Required action
Print the full listing once more, exactly as given.

Dataset content
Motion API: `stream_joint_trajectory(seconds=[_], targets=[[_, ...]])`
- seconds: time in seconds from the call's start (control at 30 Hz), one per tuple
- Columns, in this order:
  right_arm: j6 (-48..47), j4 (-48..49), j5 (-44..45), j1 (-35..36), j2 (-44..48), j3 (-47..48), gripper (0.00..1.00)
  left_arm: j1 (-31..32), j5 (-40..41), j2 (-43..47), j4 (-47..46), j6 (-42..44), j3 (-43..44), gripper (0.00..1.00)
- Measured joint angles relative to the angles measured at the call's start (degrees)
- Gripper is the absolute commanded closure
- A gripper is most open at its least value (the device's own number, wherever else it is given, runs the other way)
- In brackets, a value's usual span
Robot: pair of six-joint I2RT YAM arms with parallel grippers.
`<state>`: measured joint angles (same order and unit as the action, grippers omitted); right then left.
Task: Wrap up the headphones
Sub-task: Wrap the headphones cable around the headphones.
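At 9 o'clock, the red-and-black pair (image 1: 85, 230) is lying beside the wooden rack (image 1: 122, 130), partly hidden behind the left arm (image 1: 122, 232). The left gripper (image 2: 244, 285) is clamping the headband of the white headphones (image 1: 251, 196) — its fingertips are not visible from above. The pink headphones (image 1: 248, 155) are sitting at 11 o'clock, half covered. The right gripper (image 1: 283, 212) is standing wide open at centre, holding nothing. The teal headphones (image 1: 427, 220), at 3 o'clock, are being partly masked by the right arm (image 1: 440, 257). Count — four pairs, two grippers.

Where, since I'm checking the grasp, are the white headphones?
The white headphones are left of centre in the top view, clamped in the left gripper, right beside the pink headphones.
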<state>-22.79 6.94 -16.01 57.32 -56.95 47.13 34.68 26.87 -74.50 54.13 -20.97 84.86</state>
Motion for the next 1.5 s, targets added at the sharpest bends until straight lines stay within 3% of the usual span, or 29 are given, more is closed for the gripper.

Solution to the problem
Motion API: `stream_joint_trajectory(seconds=[_], targets=[[_, ...]])`
- seconds: time in seconds from the call's start (control at 30 Hz), one per tuple
- Columns, in this order:
  right_arm: j6 (-48..47), j4 (-48..49), j5 (-44..45), j1 (-35..36), j2 (-44..48), j3 (-47..48), gripper (0.00..1.00)
  left_arm: j1 (-31..32), j5 (-40..41), j2 (-43..47), j4 (-47..46), j6 (-42..44), j3 (-43..44), gripper (0.00..1.00)
- Measured joint angles relative to the angles measured at the call's start (degrees)
- Gripper is the absolute commanded closure
- A gripper is most open at its least value (the device's own number, wherever else it is given, runs the other way)
- In brackets, a value's usual span
Robot: pair of six-joint I2RT YAM arms with parallel grippers.
`<state>`: measured joint angles (same order and unit as the action, grippers omitted); right then left.
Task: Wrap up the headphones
Sub-task: Wrap the headphones cable around the headphones.
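At 9 o'clock, the red-and-black pair (image 1: 85, 230) is lying beside the wooden rack (image 1: 122, 130), partly hidden behind the left arm (image 1: 122, 232). The left gripper (image 2: 244, 285) is clamping the headband of the white headphones (image 1: 251, 196) — its fingertips are not visible from above. The pink headphones (image 1: 248, 155) are sitting at 11 o'clock, half covered. The right gripper (image 1: 283, 212) is standing wide open at centre, holding nothing. The teal headphones (image 1: 427, 220), at 3 o'clock, are being partly masked by the right arm (image 1: 440, 257). Count — four pairs, two grippers.

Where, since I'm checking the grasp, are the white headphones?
The white headphones are left of centre in the top view, clamped in the left gripper, right beside the pink headphones.
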<state>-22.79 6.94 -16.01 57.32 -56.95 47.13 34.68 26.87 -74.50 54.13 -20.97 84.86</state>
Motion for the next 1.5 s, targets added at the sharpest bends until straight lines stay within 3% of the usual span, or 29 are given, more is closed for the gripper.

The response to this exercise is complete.